# First test of S/A S3X fixed gear 3-spd hub



## bikesdirect

I just got in the first testable version of the Sturmey-Archer S3X hub. We just built it up on an existing Kilo TT to try out.

I love it!

Here is our test version with one of my guys riding it etc.

Hub is 62.5%, 75%, 100% as steps. {or 75%, 100% 133% depending on your point of view} 

This is a Test Bike; Cable routing on production bike will be down ST and along CS as you would expect. Funky routing is due to being easiest on sample bike as we could use rack braze-on for a cable stop mount 




























Works and rides and shifts great. Production version will be a bit different and have brakes coming with it. I will want this bike under $450 by as much as I can afford to do it. 

I am also bringing a "pro" level set of wheels with this hub and a bar-con shifter; which I will want under $250 or so.

I really like internal hubs and have a sample on the way of a Kilo WT {wide tire version of Kilo} with a 5-speed SA hub - KILO WT5 which gives you 62.5%, 75%, 100%, 133%, 160% gearing

ETA on our first bikes and wheels - late August; which is quick since the hub is not really released yet.

Mike

PS - I would love to hear comments and ideas on internal hub bikes


----------



## FatTireFred

wrong board


----------



## bikesdirect

FatTireFred said:


> wrong board



This is what is odd about this hub {not a normal 3-s internal}

It is a Fixed Gear Hub - just happens to have 3-speeds
In other words; this is a track bike with 3 gears 

It will be interesting to see how well S/A can get this concept accepted by consumers


----------



## ukiahb

thanks! have been waiting for the hub to become available and for a road test for awhile now, plan to build a bike around one ASAP...many more of my local rides would be doable fixed with this hub.
FWIW also have a Masi Soulville and love the 8sp Nexus w/ coaster brake.


----------



## tihsepa

Thats cool. I too cant wait to get ahold of one of these wheels. 

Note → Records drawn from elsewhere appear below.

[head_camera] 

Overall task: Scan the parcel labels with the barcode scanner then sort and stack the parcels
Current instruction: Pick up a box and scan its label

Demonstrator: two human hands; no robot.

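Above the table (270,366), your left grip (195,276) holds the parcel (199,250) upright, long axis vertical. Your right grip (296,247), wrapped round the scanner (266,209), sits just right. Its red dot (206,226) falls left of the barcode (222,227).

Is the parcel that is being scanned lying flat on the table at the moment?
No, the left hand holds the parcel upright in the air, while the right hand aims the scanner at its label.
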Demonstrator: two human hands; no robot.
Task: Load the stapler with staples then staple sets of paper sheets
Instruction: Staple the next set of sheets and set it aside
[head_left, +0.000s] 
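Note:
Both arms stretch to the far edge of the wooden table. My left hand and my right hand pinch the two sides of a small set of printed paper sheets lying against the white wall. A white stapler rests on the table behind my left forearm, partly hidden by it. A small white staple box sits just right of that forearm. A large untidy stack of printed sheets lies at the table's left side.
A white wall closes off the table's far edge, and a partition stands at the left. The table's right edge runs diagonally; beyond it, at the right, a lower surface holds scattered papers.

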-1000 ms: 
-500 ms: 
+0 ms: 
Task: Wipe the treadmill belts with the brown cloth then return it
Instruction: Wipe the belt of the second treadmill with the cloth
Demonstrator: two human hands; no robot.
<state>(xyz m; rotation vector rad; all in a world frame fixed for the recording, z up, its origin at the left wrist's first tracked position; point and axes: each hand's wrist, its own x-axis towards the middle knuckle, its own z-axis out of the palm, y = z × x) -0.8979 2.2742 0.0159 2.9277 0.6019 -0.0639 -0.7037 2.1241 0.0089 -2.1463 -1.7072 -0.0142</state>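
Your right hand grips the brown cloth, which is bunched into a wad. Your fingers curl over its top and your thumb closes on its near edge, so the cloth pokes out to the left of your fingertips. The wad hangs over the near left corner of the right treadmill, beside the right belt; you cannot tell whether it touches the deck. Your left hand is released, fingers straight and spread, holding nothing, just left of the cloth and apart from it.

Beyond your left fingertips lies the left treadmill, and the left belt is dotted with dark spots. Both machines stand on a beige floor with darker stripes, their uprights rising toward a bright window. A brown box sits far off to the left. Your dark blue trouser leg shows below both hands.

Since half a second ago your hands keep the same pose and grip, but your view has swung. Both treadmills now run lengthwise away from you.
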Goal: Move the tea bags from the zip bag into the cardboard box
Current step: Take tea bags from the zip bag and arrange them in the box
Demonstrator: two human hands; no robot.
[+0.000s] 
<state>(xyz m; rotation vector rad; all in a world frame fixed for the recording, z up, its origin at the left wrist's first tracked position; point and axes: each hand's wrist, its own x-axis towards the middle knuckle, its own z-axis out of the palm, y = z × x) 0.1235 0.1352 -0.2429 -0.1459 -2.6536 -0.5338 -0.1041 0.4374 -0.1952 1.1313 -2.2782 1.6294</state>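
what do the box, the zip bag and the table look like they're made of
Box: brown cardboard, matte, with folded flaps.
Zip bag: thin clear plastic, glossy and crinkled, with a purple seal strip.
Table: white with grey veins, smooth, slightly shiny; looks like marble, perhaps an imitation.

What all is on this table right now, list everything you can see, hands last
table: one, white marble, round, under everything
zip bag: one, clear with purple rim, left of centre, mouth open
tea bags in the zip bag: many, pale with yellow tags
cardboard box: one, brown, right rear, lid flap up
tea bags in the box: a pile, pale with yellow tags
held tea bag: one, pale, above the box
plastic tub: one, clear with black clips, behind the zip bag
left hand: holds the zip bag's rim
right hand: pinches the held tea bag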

BD, I have several bikes from you and dont need anymore but... I want that rear wheel.


----------



## CleavesF

Didn't SRAM come out with a similar hub a couple months back?


----------



## bikesdirect

CleavesF said:


> Didn't SRAM come out with a similar hub a couple months back?



I do not think so; it is not on my Sram spec and oe list
They have a 3-speed hub, not it freewheels


----------



## Hollywood

CleavesF said:


> Didn't SRAM come out with a similar hub a couple months back?


Torpedo. Switches betw fixed & free with the twist of a wrench.

I won't bother linking to their lame website.


----------



## FatTireFred

Hollywood said:


> Torpedo. Switches betw fixed & free with the twist of a wrench.
> 
> I won't bother linking to their lame website.




was on it yesterday... prob the most annoynig f'ing website ever


----------



## tihsepa

FatTireFred said:


> was on it yesterday... prob the most annoynig f'ing website ever


Is that the one with that cube thingy. I almost puked on my keyboard.


----------



## CleavesF

A from Il said:


> Is that the one with that cube thingy. I almost puked on my keyboard.


c'mon, they just want you to "take the leap".


----------



## Spinfinity

This is good news for the future. I'm 60 and someday I'll be old enough to need gears to ride fixed.


----------



## JCavilia

That's cool.

I have a little math quibble.



> Hub is 62.5%, 75%, 100% as steps. {or 75%, 100% 133% depending on your point of view}


That can't be right. If the first set of figures is right, the second should be 83.33%, 100%, 133.44%. If the second set is right, the first should be 56.25%, 75%, 100%. I suspect it's the latter, as those would be equal jumps -- each higher gear is one-third larger than the one below.

To put it in terms fixed-freaks can understand, you could have gearing of, say, 47, 62 and 82 inches. That would be very cool sometimes.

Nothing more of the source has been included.